Study results support the role of functional dystrophin and suggest that delandistrogene moxeparvovec stabilizes or slows Duchenne muscular dystrophy (DMD) progression.
Patients with Duchenne muscular dystrophy (DMD) who received delandistrogene moxeparvovec (Elevidys; Sarepta Therapeutics) showed long-term disease stabilization or slowed disease progression at 3 and 5 years of follow-up in data presented at the 2025 Muscular Dystrophy Association (MDA) Clinical & Scientific Conference in Dallas, Texas.1,2
Delandistrogene moxeparvovec is an adeno-associated virus vector-based gene therapy approved for the treatment of ambulatory patients 4 years or older with a confirmed mutation in the DMD gene and for patients who are nonambulatory and have a confirmed mutation in the DMD gene under accelerated approval.3
Delandistrogene moxeparvovec is an adeno-associated virus vector-based gene therapy approved for the treatment of DMD. Image credit: natali_mis - stock.adobe.com
Pooled 3-year data from clinical trials of ambulatory patients treated with delandistrogene moxeparvovec (n = 50) showed long-term disease stabilization or slowing among treated patients vs propensity score–weighted external controls (n = 73) based on North Star Ambulatory Assessment (NSAA) total scores, time to rise (TTR) from floor, and 10-meter walk/run (10MWR).1 After propensity score weighting, the pooled treatment group and external controls had similar baseline covariate values.
In the treatment group, 3-year NSAA total score changes from baseline vs external controls were −2.55 vs −5.55 (P = .0003).

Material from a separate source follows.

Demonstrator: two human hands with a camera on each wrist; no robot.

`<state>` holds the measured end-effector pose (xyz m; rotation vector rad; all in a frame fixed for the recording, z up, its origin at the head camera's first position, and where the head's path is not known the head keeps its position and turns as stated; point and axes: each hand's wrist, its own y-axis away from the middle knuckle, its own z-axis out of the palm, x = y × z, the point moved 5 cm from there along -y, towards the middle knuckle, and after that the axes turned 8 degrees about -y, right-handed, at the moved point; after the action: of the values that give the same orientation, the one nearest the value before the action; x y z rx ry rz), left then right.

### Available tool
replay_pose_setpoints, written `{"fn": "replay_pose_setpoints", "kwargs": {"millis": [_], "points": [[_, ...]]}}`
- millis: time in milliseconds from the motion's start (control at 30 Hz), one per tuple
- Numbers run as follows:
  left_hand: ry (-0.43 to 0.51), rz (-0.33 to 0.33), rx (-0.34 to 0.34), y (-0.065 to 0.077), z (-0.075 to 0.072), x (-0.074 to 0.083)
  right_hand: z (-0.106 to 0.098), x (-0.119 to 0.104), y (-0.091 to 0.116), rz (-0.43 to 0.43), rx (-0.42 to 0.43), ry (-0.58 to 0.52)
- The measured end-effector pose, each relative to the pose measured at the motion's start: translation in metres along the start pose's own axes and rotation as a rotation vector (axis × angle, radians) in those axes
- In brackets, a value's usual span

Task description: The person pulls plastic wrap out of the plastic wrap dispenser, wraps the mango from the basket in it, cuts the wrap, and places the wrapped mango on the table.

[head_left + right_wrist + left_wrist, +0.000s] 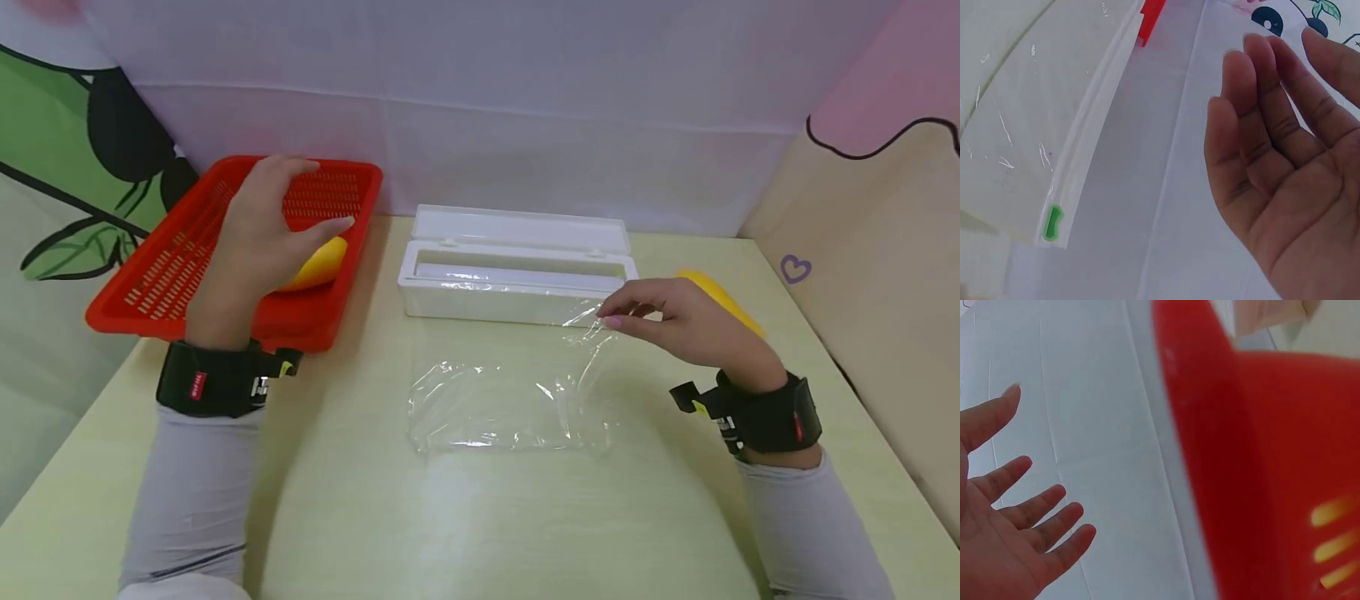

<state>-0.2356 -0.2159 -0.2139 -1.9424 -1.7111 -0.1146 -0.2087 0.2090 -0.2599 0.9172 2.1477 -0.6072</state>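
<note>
My left hand (258, 242) is over the red plastic basket (360, 179), thumb and fingers spread with nothing between them. In the basket, partly behind that hand, lies a smooth yellow object (324, 262). My right hand (675, 321) hovers at the front right corner of a white cling film dispenser (480, 304), its fingers gently bent. Clear cling film (495, 408) extends from the dispenser onto the table, its right side reaching up near these fingertips. In the right wrist view the thumb stands apart from the fingers, and no film shows between them.
The dispenser's lid (521, 229) stands raised at the back. A green slider (1053, 222) sits at the end of its white edge strip. Behind my right hand, a long yellow object (723, 302) lies on the table (450, 533). Cloth and board walls surround the table.
</note>
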Motion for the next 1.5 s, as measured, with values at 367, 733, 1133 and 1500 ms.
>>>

Regarding TTR, the treatment group had a 3-year score change of 2.8, compared with 4.6 in the external control group (P < .0001). In the 10MWT, the treatment group’s 3-year score change was 1.4, compared with 1.8 in the control group (P = .059). Mixed models for repeated measures analyses showed similar results.
“These data suggest that delandistrogene moxeparvovec may have a clinically meaningful long-term impact on the disease course of DMD, modifying its trajectory relative to the natural history of the disease,“ the authors concluded.
Another study presented 5-year outcomes from Study 101 (NCT03375164), a phase 1/2a, single-dose, open-label clinical trial assessing delandistrogene moxeparvovec in ambulatory patients with DMD.2 The post hoc analysis included data from 4 patients treated with gene therapy put in context with a propensity score–weighted external control cohort (n = 17) and their natural history predictions.
The primary outcome in the trial was safety, with NSAA total scores and TTR from floor and 10MWR serving as key additional outcome measures. Baseline characteristics in the treatment and control cohorts were similar.
At 5 years, 75 adverse events (AEs) were reported, with most happening within 70 days of infusion. There were 18 reported treatment-related AEs, all of which were mild or moderate, and there were no severe AEs, clinically significant complement-mediated AEs, study discontinuations, or deaths. No new safety signals were reported after 70 days post treatment.
Regarding efficacy, patients treated with delandistrogene moxeparvovec showed a statistically significant and clinically meaningful difference in NSAA total score at 5 years vs the external control group. The treatment group also showed statistically significant and clinically meaningful differences in TTR from the floor and 10MWR time compared with the external control cohort.
Additionally, all treated patients remained ambulatory for the entire study duration. In the external control cohort, 4 patients lost ambulation between 8.4 and 11.6 years old, between 18 and 54 months post adjusted baseline.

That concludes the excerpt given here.